Lines to restate from the data below: from the one containing "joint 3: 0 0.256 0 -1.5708" to the one containing "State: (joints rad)", both included. Give them again exactly, and only them.
____
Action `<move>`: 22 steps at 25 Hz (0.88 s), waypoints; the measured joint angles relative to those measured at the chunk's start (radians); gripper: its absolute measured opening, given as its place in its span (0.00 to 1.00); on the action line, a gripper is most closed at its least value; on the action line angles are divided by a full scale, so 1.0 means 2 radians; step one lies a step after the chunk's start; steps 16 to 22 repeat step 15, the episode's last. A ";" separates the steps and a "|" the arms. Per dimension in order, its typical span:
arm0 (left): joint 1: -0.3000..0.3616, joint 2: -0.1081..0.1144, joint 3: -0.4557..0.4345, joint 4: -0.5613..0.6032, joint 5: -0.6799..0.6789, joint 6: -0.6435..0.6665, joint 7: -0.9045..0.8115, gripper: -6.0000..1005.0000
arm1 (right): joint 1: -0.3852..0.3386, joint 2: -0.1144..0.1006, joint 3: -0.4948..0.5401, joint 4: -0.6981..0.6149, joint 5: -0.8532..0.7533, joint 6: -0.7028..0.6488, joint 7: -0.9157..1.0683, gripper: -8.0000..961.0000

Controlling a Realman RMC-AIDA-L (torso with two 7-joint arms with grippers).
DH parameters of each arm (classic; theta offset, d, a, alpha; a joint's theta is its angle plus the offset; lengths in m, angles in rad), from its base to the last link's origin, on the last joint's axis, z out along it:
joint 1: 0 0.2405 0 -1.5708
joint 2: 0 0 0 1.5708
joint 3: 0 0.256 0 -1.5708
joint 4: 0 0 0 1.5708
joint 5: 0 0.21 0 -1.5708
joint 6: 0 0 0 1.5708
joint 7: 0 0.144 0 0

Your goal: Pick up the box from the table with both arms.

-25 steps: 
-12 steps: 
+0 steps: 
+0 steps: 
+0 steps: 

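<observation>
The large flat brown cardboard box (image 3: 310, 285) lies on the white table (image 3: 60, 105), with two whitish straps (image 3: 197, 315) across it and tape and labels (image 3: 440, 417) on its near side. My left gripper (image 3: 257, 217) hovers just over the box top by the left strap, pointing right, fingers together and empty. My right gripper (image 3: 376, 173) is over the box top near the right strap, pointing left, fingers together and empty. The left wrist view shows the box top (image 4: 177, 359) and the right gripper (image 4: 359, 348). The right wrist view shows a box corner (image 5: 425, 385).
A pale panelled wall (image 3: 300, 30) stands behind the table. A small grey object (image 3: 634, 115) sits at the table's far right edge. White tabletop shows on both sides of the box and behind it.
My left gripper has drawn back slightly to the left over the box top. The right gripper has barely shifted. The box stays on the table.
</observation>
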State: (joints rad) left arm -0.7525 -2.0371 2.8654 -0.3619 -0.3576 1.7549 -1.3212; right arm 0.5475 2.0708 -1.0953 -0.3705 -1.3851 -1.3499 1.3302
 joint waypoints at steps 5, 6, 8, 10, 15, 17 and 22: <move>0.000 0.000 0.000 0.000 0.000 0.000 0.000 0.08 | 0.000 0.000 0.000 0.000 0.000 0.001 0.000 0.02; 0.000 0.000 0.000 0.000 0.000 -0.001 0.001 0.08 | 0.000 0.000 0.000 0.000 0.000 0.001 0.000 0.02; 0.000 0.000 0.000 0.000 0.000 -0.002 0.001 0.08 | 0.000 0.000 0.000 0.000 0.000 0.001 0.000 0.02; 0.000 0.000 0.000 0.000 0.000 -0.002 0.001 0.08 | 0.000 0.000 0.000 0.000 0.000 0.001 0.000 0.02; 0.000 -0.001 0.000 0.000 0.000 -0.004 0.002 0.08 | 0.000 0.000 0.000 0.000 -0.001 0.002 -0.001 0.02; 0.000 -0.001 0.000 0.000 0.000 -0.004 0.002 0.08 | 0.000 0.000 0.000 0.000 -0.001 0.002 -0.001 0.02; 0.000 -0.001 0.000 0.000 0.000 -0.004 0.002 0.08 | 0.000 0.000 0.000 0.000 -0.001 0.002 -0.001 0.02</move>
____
### Result below
joint 3: 0 0.256 0 -1.5708
joint 4: 0 0 0 1.5708
joint 5: 0 0.21 0 -1.5708
joint 6: 0 0 0 1.5708
joint 7: 0 0.144 0 0

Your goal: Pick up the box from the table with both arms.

-25 steps: 
-12 steps: 
+0 steps: 
+0 steps: 
+0 steps: 

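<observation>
The large flat brown cardboard box (image 3: 310, 285) lies on the white table (image 3: 60, 105), with two whitish straps (image 3: 197, 315) across it and tape and labels (image 3: 440, 417) on its near side. My left gripper (image 3: 257, 217) hovers just over the box top by the left strap, pointing right, fingers together and empty. My right gripper (image 3: 376, 173) is over the box top near the right strap, pointing left, fingers together and empty. The left wrist view shows the box top (image 4: 177, 359) and the right gripper (image 4: 359, 348). The right wrist view shows a box corner (image 5: 425, 385).
A pale panelled wall (image 3: 300, 30) stands behind the table. A small grey object (image 3: 634, 115) sits at the table's far right edge. White tabletop shows on both sides of the box and behind it.
My left gripper has drawn back slightly to the left over the box top. The right gripper has barely shifted. The box stays on the table.
</observation>
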State: (joints rad) left arm -0.7525 -2.0371 2.8654 -0.3619 -0.3576 1.7549 -1.3212; right arm 0.5475 2.0708 -1.0953 -0.3705 -1.3851 -1.3499 1.3302

What appears above is the complete answer.